Rute Serra, Expresso online (052 02/01/2020)
Não será de hoje que o povo clama por um combate firme à corrupção. Com efeito, desde tempos quase imemoriais, que este quisto social existe e se espraia sem controlo efectivo, alarmando e constrangendo as pessoas e as economias. Já no século XIII Alighieri Dante reservou aos corruptos a fervente Quinta Bolgia do Malebolge, no seu Inferno da Divina Comédia, mas que ainda por cá andam, não se hesite em acreditar.
O que entretanto cambiou de modo indelével foi o nível de informação e exigência dos cidadãos nos seus sistemas de governação. Não, não estamos conformados com altos níveis de pequena e grande corrupção, nem com o que a inércia no seu combate nos devolve: medidas de austeridade, cortes na assistência social ou aumentos de impostos, e o governo que não perceber isto, corre riscos de pagar um preço alto no futuro. Enquanto soubermos que se reforça o orçamento da saúde nuns insuficientes 800 milhões e se desperdiçam 18.000 milhões por causa de actos corruptivos, não, não nos poderemos nunca acomodar.
Esta constatação conduz-nos a várias dúvidas metódicas sobre o real interesse de quem nos vem governando desde que vivemos em democracia, em atenuar, para dizer o mínimo, as maleitas causadas pelo entorte social causado pela corrupção. Uma má gestão (prolongada) deste problema mina, necessariamente, a confiança dos cidadãos e abre brechas na coesão social, suportadas oportunisticamente por populismos. Haverá ainda incertezas sobre o quão importante é alavancar esta confiança, de modo contínuo e não só em altura de eleições?
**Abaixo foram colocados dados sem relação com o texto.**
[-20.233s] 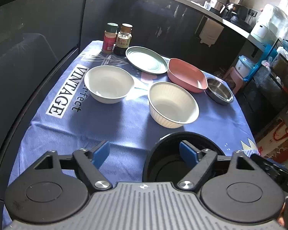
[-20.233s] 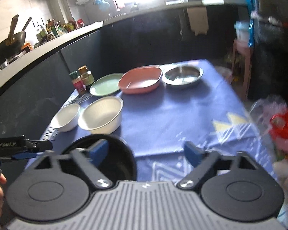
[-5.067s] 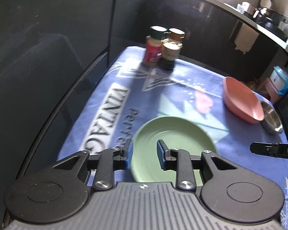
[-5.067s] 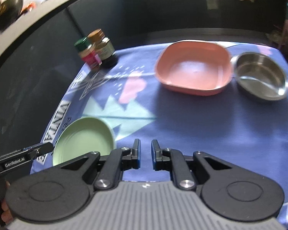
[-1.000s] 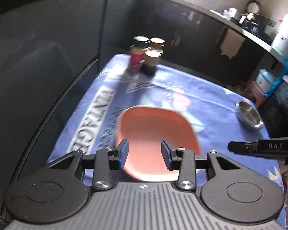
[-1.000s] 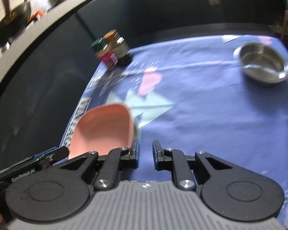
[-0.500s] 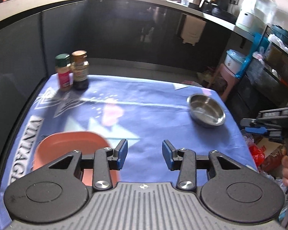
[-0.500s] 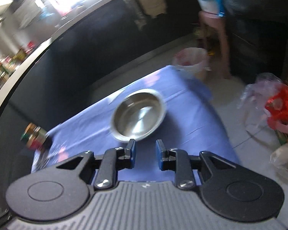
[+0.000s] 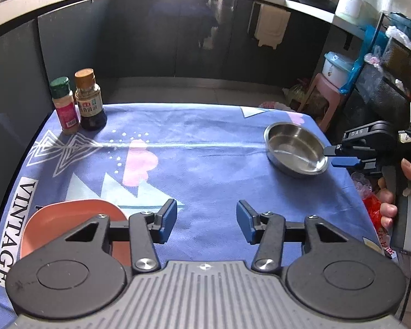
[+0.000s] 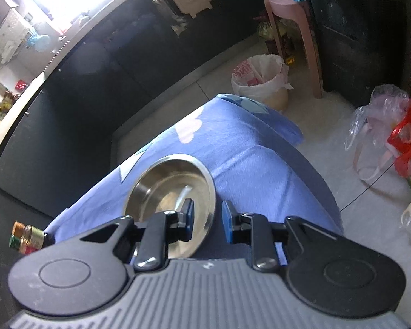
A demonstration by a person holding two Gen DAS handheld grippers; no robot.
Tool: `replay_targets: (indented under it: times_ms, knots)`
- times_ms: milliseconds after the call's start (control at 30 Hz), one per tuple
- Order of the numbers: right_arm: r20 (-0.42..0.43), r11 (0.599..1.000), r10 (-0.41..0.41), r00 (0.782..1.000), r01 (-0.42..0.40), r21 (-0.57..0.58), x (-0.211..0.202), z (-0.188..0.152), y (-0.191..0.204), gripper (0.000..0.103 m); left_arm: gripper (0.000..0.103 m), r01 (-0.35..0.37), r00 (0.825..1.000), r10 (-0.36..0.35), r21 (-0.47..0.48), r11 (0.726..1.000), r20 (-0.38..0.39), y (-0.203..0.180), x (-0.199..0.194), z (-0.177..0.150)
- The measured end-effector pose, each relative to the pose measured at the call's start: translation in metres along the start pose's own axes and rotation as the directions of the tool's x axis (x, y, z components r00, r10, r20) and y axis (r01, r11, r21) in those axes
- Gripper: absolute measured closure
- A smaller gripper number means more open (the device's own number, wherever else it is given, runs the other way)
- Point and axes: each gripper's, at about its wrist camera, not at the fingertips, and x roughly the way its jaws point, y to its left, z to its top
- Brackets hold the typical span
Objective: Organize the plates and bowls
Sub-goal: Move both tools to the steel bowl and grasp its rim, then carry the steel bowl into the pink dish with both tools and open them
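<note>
On the far left of the blue cloth (image 9: 205, 170) stand two spice bottles (image 9: 78, 101), close together and upright; below them, near the left edge, sits the pink dish (image 9: 68, 219), right side up, partly hidden behind the left gripper (image 9: 207, 224); the left gripper's tongs have just been opening and now stand apart with only cloth between them; they hold nothing.

Moving right, the cloth is bare in the middle; then comes the steel bowl (image 9: 296, 150), near the right edge of the table, well apart from the pink dish; it sits flat with its open mouth facing up; it is round, so it has no long side and can be taken from any way round.

Furthest right is the right gripper (image 9: 342, 155), held by a hand (image 9: 391, 192); its tips are right at the near rim of the steel bowl (image 10: 170, 189); in its own view the right gripper (image 10: 207, 216) has one pad over the inside of the bowl and the other just outside the rim; the tongs have a thin gap and I think they are not yet pinching the rim.

So the right hand is much nearer to the bowl than the left; I think the next move is to squeeze the rim and carry the bowl left toward the pink dish; the metal looks slippery, so it could slide.
</note>
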Motion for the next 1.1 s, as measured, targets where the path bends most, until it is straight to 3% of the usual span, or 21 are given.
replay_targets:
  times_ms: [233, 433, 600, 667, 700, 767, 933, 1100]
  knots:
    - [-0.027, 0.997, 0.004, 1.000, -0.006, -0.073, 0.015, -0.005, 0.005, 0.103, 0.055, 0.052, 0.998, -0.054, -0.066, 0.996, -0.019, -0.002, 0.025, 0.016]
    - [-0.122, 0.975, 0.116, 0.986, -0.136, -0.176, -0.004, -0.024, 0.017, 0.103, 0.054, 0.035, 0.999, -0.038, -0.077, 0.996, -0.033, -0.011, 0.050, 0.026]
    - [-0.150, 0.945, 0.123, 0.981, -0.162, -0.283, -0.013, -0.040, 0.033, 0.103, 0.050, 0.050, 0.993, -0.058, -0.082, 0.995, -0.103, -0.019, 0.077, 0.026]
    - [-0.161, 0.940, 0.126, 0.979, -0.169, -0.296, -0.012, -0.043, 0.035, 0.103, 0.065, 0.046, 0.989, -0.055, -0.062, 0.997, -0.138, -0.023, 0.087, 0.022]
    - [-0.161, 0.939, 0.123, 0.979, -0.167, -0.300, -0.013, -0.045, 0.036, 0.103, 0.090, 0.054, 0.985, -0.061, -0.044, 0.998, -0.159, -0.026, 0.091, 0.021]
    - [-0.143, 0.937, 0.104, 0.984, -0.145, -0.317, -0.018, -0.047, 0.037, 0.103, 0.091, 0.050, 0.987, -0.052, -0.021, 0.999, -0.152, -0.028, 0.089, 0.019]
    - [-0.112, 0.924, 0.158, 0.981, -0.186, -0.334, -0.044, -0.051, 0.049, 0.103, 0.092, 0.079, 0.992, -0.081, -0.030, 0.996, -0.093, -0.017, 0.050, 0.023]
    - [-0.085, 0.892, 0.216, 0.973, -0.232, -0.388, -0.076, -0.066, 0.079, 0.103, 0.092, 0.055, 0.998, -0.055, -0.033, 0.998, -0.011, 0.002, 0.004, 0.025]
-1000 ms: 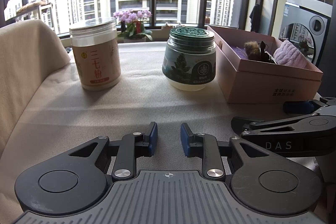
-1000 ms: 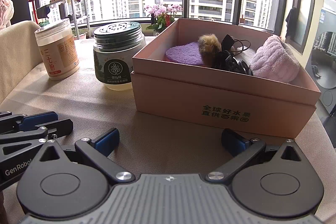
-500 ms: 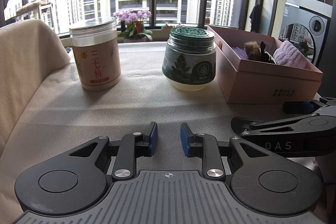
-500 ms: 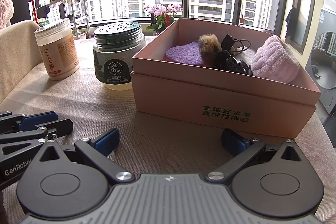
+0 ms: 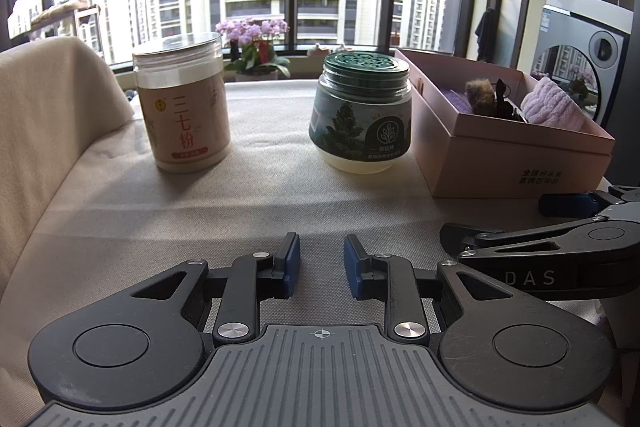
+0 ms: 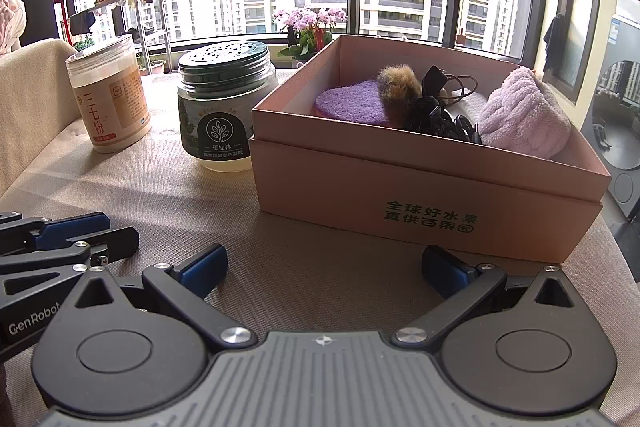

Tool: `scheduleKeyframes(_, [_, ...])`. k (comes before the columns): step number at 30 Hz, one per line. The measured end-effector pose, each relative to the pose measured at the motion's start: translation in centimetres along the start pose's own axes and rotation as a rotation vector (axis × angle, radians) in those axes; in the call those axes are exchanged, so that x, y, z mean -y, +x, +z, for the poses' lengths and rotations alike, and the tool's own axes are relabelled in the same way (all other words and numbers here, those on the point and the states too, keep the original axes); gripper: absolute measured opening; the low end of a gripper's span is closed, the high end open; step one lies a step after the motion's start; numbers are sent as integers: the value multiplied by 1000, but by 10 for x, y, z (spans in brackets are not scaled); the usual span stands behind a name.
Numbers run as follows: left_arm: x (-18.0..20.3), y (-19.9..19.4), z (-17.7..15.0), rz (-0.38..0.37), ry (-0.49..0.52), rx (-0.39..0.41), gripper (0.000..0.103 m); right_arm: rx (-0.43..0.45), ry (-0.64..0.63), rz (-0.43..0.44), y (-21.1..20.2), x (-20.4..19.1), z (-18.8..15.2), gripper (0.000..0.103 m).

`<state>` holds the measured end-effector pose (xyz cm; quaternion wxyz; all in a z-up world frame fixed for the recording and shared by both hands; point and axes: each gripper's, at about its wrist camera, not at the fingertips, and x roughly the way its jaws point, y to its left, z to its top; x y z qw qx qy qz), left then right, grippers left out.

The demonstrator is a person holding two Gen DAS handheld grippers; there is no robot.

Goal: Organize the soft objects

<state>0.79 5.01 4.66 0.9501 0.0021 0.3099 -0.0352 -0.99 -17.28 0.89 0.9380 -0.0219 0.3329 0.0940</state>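
While both the left gripper and right gripper rest empty and parted, the lilac towel ahead looks light and squashy, best pinched mid-fold.

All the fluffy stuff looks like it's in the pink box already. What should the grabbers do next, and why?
Probably nothing more than a small pull back. The purple sponge, furry ball and lilac towel all lie inside the pink box. Both the left gripper and right gripper are open and empty, and only two hard jars stand on the cloth outside.
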Motion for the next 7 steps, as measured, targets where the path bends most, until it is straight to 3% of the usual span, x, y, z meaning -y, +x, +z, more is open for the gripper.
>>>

Aparentemente sim. De que nos servirá a criação de grupos de trabalho para pensarem uma estratégia de combate à corrupção, sem o devido suporte político? De nos servirá, afinal, um documento deste género, bem capeado e alardeado com certeza, se não se atacar aquilo que realmente preocupa as pessoas como seja a falta de transparência da administração, a certa prestação de contas das instituições, a promoção da equidade perante a lei, a não discriminação ou o pugnar por um verdadeiro impulso participativo da sociedade civil? Que se ganhará em permitir que as pessoas acreditem que manter determinados níveis de corrupção interessa a uns poucos privilegiados? Não estará o justo a pagar pelo pecador? Ou já não existem justos? Renovamos neste 2020 uma esperança que acreditamos não se revelará vã.
Comece-se então por dar bons exemplos. Materializem-se sem medos as intenções em resultados concretos, provando aos cidadãos a vontade real de mitigar este problema. Não se permita que a Entidade da Transparência seja um nado-morto. Disponibilizem-se recursos. Não se deixe estrangular dolorosamente a Entidade das Contas. Mantenham-na viva e capacitada. Respeite-se a CRESAP. Não a permitam moribunda a representar uma comédia trágica. Valorizem-se as instituições públicas e as pessoas que as compõem. Acredite-se na criação de valor público. Crie-se legislação adequada ao combate a este fenómeno. Não se incentive mais letra legal morta, a cair na primeira vírgula estrategicamente colocada. Exija-se e demonstre-se rigor. Nas contas públicas, na gestão dos orçamentos, no exercício de funções. Ouçam-se de facto as pessoas. De modo imparcial, eficaz e franco. Afinal, é por elas que se governa.
Desentorpeçam-se os obstáculos à boa vontade, apaguem-se os slôganes e efective-se a acção. Deixe-se a luz do sol iluminar os valhacoutos da corrupção.
São estes os votos de uma cidadã portuguesa para 2020.